Adu kecepatan bergengsi ini dijadwalkan mengaspal pada 26–27 September 2026 mendatang. Kepastian ini diumumkan langsung dalam konferensi pers di halaman KEK Industropolis Batang, Jumat (11/9/2026).

Menariknya, Kejurnas Sprint Rally di KITB ini langsung mencetak rekor fantastis. Sirkuit yang disiapkan menjadi lintasan sprint rally terpanjang di Indonesia, yakni mencapai 5,3 kilometer.

Tidak hanya menyajikan tantangan teknis yang memacu adrenalin para pembalap, sirkuit ini juga menawarkan bonus visual eksotis berupa pemandangan yang menghadap langsung ke arah laut lepas.

Bupati Batang, M. Faiz Kurniawan, memberikan apresiasi tinggi atas kepercayaan yang diberikan kepada daerahnya untuk menggelar event berskala nasional tersebut.

“Kami berterima kasih Batang, khususnya di dalam KITB, diberikan kepercayaan untuk menjadi tuan rumah kegiatan Sprint Rally di tingkat nasional. Kita berharap ini akan menjadi daya dorong dan penggerak ekonomi baru di Kabupaten Batang,” jelasnya.

Melihat potensi besar tersebut, Pemkab Batang berkomitmen untuk mendukung penuh keberlanjutan olahraga otomotif ini. Bahkan, Pemkab membuka peluang besar untuk membangun sirkuit balap secara permanen jika animo masyarakat terbukti tinggi.

“Untuk dukungan Pemerintah sendiri ke depan, jika penyelenggaraan sukses dan ramai untuk wisata warga Kabupaten Batang, pastinya akan membantu pengadaan sirkuit permanen di Kabupaten Batang,” terangnya.

Langkah Pemkab Batang menggenjot pariwisata berbasis olahraga (sport tourism) ini sangat sejalan dengan tren ekonomi daerah yang terus meroket. Berdasarkan laporan kinerja triwulan II tahun 2026, Kabupaten Batang sukses mencatatkan pertumbuhan ekonomi di angka 8,39 persen.

 

“Capaian tersebut melampaui target nasional, berada di atas rata-rata Provinsi Jawa Tengah, sekaligus menempatkan Batang dalam jajaran tiga besar daerah dengan pertumbuhan ekonomi tertinggi di Pulau Jawa,” tegas Faiz.
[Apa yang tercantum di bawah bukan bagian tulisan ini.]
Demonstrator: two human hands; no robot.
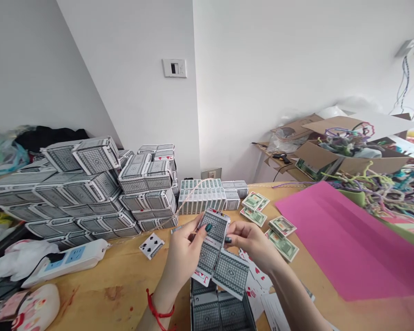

Selama ini, laju perekonomian Batang banyak ditopang oleh derasnya arus investasi, belanja pemerintah, serta konsumsi rumah tangga.

Sementara di sektor pariwisata, kontribusinya baru menyentuh angka 15 hingga 19 persen.

Melalui magnet event berskala besar seperti Kejurnas Sprint Rally, Pemkab Batang menargetkan kontribusi sektor pariwisata bisa melonjak tajam.

“Dengan semakin banyak event di Kabupaten Batang, terutamanya di sektor sport tourism dan terima kasih juga didorong serta dibantu dari Provinsi Jawa Tengah kita berharap komponen penunjang economic growth dari sisi tourism bisa mencapai 20 sampai 25 persen. Sehingga pertumbuhan ekonomi kita year-on-year tahun depan bisa mencapai 8,5 sampai 9 persen,” pungkasnya.(yan)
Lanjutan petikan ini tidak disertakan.